Among the records that follow, set down only the lines from the one containing "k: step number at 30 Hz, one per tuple" to the one containing "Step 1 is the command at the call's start", both included, exactly.

Extracted records
- - - - - - -
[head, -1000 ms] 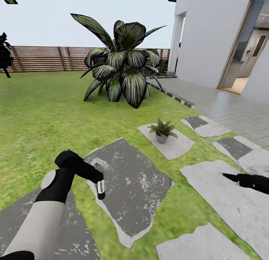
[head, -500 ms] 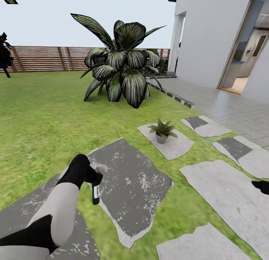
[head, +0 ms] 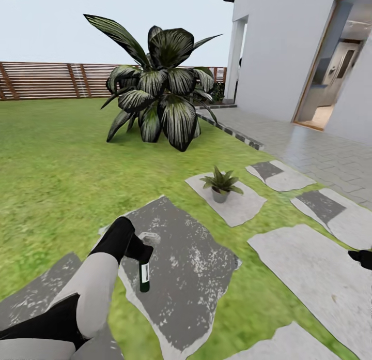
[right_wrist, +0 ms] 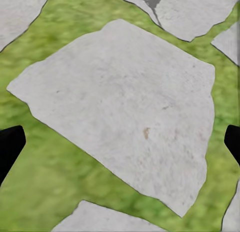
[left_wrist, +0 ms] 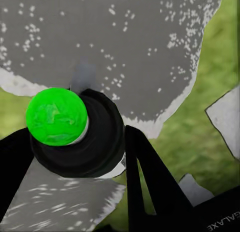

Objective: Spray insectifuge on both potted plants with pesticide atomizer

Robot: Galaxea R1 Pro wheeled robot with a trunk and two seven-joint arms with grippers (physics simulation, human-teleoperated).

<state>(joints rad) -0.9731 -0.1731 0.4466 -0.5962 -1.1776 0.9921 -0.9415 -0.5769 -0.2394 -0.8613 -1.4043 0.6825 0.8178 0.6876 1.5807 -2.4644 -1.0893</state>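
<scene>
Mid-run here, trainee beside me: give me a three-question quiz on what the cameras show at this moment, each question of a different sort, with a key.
1. True or false: the left pincer holds the pesticide atomizer hanging down over a dark grey stepping stone.
2. The potted plant in the head view stands on: A) bare lawn, B) a pale stepping stone, C) the tiled walkway.
3. Fill in: in the right wrist view, the right pincer is ____, its fingertips wide apart over a pale stone.

Key: 1 true; 2 B; 3 open.
</scene>
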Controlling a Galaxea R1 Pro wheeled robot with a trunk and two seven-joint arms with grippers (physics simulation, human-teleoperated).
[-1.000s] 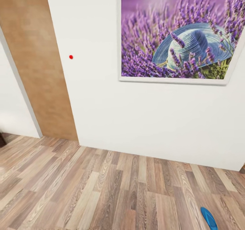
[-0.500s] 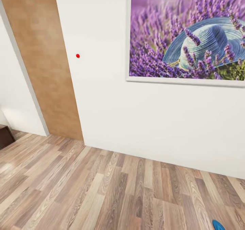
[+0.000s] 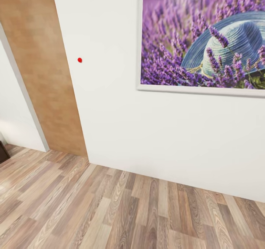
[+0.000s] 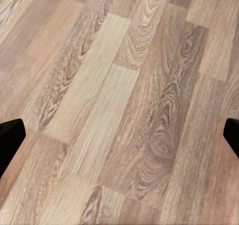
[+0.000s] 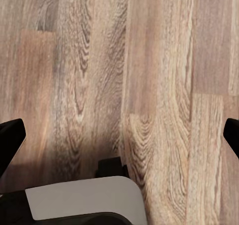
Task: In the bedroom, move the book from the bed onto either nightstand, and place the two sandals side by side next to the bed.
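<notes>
Bedroom floor (image 3: 110, 212) of brown wood planks lies under the robot, and the white wall (image 3: 165, 138) stands close in front in the head view. On this wall hangs the lavender picture (image 3: 202, 39) with a blue hat in it, and to its left is a brown wooden door (image 3: 40, 68). A small red dot (image 3: 80, 60) sits on the wall between door and picture. At the left edge, low, a dark brown corner (image 3: 3, 152) of some furniture peeks in; I cannot tell what it is.

The left gripper (image 4: 119, 135) is spread wide over bare planks and holds nothing. The right gripper (image 5: 119, 135) is also spread and empty, with a pale part of the robot's body (image 5: 82, 197) below it.

I judge the task is hardly begun: the robot looks to be on its way, and book, bed and nightstand are yet to be found.

Compared with half a second ago, the view has swung: the blue sandal at the bottom right edge has left the picture, and the door and red dot sit a little more to the left.
</notes>
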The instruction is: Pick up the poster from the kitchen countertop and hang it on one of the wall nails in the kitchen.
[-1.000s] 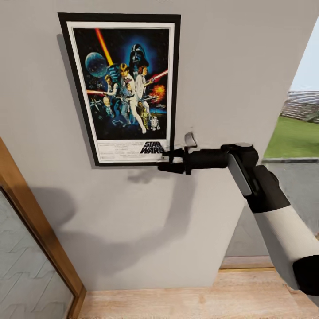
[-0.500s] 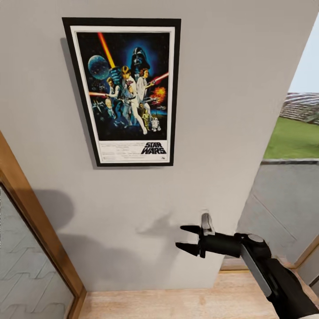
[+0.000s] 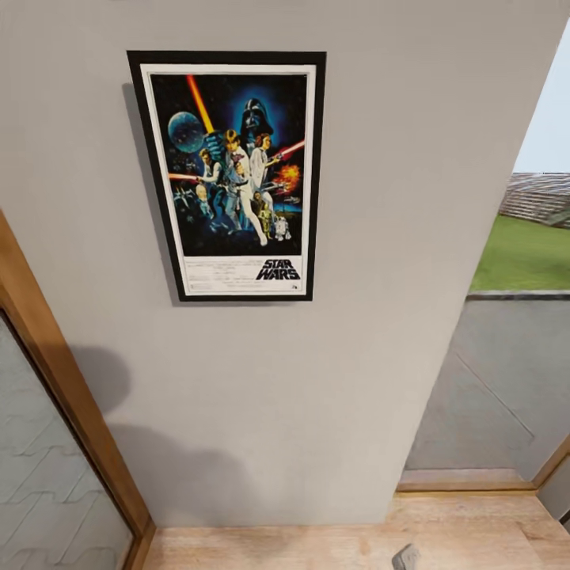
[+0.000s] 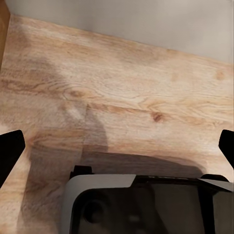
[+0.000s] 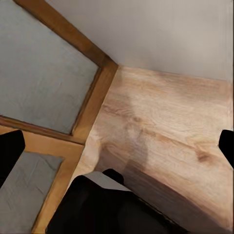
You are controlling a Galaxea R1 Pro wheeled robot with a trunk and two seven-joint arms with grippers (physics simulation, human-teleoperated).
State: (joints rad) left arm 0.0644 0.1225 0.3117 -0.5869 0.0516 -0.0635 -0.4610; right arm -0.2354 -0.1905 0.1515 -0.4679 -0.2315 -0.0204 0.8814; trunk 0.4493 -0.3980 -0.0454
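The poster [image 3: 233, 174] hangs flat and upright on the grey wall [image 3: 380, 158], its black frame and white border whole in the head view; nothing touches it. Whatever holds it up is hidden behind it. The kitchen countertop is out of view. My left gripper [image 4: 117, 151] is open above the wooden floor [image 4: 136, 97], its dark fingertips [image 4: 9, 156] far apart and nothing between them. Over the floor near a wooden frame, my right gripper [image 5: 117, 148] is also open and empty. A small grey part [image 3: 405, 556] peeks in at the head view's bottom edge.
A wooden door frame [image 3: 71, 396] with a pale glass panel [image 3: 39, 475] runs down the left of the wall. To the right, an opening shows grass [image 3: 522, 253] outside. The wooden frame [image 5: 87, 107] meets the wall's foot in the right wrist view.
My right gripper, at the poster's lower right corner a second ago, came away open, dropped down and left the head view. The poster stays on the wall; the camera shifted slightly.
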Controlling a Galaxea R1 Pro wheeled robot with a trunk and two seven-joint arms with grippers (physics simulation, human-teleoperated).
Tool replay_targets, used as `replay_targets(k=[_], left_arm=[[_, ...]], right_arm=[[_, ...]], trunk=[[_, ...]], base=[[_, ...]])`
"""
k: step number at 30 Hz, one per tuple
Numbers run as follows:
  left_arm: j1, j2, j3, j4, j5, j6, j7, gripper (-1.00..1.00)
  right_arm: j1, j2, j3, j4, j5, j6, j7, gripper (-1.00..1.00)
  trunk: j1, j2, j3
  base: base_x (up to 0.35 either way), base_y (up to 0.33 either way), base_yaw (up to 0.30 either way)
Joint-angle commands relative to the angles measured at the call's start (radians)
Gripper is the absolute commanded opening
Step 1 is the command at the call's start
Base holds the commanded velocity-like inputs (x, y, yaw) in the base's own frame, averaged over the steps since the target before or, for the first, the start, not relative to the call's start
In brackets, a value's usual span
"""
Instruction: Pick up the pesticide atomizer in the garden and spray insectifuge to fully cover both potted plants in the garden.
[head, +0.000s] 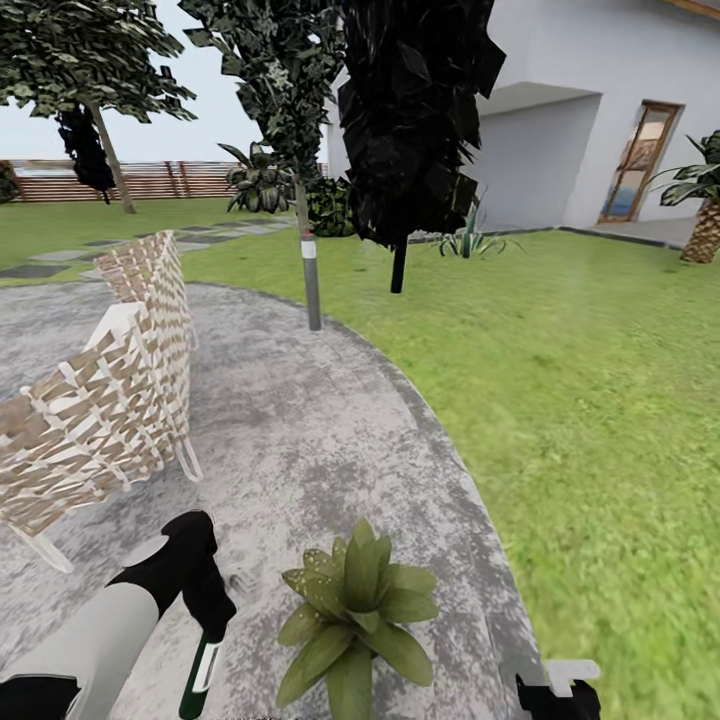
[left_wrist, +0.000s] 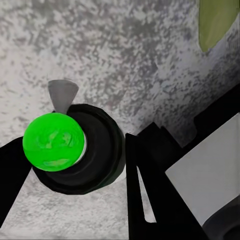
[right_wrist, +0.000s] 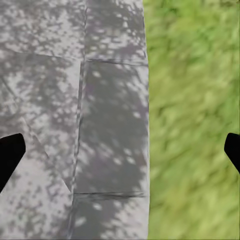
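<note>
The left claw (head: 205, 610) holds the pesticide atomizer (left_wrist: 70, 147) at about 7 o'clock in the head view, just beside the potted plant (head: 352, 610) at 6 o'clock, so a careless swing could clip its leaves or send spray onto bare patio (head: 300, 430). The right claw (right_wrist: 120, 150), spread wide and empty, hangs over the patio's edge. Open lawn (head: 560, 380) lies toward 2 o'clock, while the woven chair (head: 100, 410) at 9 o'clock and bollard lamp (head: 310, 280) at 12 crowd that side.
</note>
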Motion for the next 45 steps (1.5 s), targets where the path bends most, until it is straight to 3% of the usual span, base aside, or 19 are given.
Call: replay_targets(k=[1, 11, 23, 33, 45], left_arm=[[0.001, 0.002, -0.005, -0.001, -0.003, 0.009, -0.008, -1.0], [0.006, 0.021, -0.004, 0.002, -0.001, -0.015, -0.013, -1.0], [0.006, 0.017, -0.004, 0.001, -0.002, -0.014, -0.014, -1.0], [0.005, 0.013, -0.003, 0.001, -0.002, -0.011, -0.013, -1.0], [0.003, 0.011, -0.002, -0.001, -0.002, -0.008, -0.011, -1.0]], right_arm=[[-0.001, 0.0, -0.005, 0.002, 0.011, -0.004, -0.006, 1.0], [0.001, -0.004, -0.006, 0.001, 0.011, -0.004, -0.006, 1.0], [0.001, -0.005, -0.007, 0.001, 0.011, -0.004, -0.006, 1.0], [0.001, -0.003, -0.007, 0.001, 0.01, -0.004, -0.006, 1.0], [0.001, -0.003, -0.007, 0.001, 0.01, -0.004, -0.006, 1.0]], trunk=[[0.0, 0.0, -0.001], [0.0, 0.0, -0.001], [0.0, 0.0, -0.001], [0.0, 0.0, -0.001], [0.0, 0.0, -0.001]], base=[[0.002, -0.001, 0.226], [0.0, 0.0, 0.028], [-0.02, -0.012, 0.122], [-0.235, -0.164, 0.092], [0.001, -0.266, 0.01]])
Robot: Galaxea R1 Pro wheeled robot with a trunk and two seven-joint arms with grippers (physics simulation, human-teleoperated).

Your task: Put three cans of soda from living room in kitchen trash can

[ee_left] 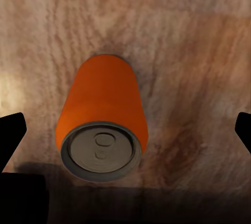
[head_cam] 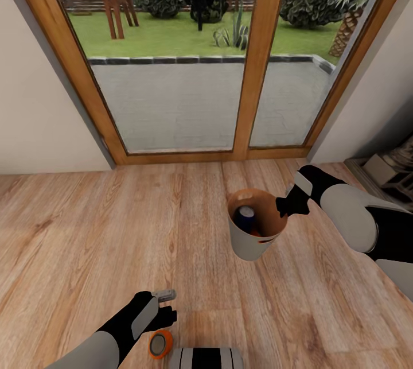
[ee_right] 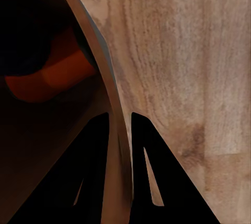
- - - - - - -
◆ Result ◆
k: step number at 30 Hz, one per tuple
Numbers run as follows:
  left_arm: j1, j2, j3, j4, j5, j6, j7, gripper (-1.00..1.00)
  right_arm: j1, j2, j3, j4, j5, j6, j7, gripper (-1.00..1.00)
  trunk: j1, j2, j3
  base: base_x (up to 0.35 either way), base_y (up to 0.33 either way), base_yaw (up to 0.30 either way)
Joint-angle commands relative to the angles measured at the call's start (radians)
Gripper is the absolute commanded opening
Step 1 is the command at the call's start

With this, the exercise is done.